- Exercise goal
Collect every line in the records below that contains the word "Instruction".

- Records provided
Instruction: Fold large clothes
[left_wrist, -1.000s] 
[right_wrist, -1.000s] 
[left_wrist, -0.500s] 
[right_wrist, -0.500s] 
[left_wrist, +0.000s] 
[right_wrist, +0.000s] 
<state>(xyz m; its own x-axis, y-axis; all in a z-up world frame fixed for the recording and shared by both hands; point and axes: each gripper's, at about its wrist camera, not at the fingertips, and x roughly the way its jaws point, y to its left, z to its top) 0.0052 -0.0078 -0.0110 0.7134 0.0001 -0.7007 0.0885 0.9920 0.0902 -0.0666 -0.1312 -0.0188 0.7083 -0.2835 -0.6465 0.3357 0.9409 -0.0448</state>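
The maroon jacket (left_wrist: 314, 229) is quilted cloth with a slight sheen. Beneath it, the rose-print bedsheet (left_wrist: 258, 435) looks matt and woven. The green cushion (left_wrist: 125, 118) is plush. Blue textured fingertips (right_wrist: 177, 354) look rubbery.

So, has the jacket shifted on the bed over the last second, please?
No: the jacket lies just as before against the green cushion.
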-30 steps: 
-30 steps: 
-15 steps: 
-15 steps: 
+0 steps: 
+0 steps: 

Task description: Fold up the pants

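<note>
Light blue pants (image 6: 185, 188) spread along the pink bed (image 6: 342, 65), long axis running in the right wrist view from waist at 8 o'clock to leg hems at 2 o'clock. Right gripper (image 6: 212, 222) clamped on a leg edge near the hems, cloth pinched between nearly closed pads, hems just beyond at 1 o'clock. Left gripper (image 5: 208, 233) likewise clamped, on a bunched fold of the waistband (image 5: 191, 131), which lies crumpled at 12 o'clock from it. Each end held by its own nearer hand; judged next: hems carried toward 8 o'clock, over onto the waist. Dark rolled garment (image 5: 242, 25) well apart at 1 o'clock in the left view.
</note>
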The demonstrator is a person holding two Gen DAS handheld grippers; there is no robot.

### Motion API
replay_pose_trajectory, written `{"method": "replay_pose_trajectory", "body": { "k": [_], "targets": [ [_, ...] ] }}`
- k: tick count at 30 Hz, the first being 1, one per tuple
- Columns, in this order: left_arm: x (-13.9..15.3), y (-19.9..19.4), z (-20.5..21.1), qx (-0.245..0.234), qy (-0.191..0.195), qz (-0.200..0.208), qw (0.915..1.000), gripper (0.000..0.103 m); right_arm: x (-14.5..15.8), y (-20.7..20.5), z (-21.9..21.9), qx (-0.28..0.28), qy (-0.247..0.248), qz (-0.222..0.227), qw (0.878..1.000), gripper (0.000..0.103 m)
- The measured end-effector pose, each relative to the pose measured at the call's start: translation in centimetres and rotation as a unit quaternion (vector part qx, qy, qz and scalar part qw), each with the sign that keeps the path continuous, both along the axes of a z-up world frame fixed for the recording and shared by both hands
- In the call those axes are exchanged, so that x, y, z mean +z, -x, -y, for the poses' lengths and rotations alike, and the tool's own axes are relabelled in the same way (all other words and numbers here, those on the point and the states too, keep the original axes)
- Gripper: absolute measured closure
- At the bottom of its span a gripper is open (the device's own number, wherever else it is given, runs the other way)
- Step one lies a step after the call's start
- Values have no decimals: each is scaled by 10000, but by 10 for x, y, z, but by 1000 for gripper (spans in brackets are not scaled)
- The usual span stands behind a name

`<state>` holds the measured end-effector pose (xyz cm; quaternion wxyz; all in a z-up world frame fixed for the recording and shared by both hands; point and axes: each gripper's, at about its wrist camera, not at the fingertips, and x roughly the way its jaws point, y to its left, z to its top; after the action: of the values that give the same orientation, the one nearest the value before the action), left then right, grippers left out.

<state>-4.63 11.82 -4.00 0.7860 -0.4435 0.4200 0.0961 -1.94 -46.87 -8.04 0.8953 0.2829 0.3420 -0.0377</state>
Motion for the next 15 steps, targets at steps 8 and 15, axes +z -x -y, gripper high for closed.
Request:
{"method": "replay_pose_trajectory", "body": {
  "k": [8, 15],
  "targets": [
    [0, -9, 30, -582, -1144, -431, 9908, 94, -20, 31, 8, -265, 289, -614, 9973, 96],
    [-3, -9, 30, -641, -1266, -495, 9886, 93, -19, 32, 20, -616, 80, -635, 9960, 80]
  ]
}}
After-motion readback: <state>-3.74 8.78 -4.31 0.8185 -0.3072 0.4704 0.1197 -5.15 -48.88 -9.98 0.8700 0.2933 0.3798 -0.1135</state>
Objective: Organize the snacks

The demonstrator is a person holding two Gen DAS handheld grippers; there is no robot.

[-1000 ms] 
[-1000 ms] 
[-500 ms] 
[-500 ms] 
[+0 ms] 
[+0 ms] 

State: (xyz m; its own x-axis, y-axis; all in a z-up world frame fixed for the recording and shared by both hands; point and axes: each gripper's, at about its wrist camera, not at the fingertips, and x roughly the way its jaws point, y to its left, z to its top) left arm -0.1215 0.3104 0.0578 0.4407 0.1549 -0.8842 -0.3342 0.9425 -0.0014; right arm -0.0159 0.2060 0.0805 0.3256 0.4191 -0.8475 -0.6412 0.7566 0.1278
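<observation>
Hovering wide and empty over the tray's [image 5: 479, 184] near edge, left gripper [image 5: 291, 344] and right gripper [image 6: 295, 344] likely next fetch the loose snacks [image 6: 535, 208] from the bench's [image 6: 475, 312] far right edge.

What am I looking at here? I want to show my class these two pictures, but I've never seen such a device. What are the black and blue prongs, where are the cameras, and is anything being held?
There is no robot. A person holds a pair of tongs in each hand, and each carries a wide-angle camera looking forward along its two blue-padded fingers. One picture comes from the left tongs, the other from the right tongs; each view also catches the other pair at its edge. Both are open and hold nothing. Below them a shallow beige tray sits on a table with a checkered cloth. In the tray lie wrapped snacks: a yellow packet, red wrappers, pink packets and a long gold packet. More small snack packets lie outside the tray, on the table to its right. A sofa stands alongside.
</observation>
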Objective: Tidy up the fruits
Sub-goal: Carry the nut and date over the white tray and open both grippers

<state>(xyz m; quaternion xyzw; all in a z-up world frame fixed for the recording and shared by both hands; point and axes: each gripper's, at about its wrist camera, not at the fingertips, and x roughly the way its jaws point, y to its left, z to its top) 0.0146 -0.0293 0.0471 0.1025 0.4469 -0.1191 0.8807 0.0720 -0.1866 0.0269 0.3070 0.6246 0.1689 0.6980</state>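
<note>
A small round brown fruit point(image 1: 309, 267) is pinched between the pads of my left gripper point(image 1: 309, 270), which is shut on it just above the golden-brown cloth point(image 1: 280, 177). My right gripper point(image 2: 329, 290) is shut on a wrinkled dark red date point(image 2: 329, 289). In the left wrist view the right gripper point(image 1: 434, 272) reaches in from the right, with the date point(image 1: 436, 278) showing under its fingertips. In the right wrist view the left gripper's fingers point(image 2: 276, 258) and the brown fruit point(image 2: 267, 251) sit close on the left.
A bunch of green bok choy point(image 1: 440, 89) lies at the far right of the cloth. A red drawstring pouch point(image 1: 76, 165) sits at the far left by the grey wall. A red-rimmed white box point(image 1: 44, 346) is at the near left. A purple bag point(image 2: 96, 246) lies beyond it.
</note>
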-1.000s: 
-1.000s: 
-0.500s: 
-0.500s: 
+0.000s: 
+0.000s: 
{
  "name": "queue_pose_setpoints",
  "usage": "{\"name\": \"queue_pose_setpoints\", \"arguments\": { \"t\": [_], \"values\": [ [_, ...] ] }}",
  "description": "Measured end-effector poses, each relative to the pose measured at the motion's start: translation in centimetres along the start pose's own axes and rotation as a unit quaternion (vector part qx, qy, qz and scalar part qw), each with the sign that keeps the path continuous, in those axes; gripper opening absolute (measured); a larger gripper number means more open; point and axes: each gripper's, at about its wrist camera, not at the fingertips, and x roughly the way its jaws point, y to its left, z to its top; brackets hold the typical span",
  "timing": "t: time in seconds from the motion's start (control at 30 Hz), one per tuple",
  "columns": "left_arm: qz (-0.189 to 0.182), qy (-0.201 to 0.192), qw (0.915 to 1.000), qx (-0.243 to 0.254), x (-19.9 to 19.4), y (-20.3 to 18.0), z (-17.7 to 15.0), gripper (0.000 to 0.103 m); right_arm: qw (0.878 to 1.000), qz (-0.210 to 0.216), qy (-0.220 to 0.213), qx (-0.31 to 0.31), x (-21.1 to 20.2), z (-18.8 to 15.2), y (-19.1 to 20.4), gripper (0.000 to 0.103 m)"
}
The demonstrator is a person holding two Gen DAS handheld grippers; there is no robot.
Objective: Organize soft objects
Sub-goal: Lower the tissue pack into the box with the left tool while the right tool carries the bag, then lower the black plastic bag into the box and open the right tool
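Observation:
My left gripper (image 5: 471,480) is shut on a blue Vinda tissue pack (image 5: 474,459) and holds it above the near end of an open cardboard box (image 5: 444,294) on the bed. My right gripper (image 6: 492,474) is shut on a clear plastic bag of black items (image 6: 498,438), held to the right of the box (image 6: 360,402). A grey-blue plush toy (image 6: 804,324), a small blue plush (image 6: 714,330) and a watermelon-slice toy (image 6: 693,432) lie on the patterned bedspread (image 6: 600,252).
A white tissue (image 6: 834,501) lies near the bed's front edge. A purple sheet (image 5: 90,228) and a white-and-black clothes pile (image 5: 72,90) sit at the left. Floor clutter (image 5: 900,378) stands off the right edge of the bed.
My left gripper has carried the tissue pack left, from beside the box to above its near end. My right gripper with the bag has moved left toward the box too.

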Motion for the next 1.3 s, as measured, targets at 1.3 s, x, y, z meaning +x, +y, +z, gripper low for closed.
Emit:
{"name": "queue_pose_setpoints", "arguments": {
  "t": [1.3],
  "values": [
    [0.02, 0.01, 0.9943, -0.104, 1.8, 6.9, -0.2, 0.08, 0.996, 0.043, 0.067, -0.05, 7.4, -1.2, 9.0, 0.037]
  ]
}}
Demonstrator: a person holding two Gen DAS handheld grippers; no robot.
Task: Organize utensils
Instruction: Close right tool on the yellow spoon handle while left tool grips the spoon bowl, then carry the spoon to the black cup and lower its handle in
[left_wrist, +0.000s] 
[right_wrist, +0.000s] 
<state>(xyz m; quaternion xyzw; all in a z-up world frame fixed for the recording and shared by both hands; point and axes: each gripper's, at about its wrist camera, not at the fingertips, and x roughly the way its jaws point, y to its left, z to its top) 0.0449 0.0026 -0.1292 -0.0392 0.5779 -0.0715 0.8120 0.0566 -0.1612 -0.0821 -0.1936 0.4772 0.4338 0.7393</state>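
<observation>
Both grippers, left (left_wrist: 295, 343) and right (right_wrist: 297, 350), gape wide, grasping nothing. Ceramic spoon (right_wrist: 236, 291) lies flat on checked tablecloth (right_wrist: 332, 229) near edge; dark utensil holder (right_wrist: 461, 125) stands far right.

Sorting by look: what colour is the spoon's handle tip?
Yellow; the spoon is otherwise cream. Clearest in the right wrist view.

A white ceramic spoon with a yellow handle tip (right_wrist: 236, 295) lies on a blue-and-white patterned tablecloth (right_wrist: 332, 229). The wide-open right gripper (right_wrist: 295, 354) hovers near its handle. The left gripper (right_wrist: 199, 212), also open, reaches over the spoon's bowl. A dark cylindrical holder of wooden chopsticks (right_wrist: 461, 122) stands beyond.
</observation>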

- The answer
Instruction: Fold large clothes
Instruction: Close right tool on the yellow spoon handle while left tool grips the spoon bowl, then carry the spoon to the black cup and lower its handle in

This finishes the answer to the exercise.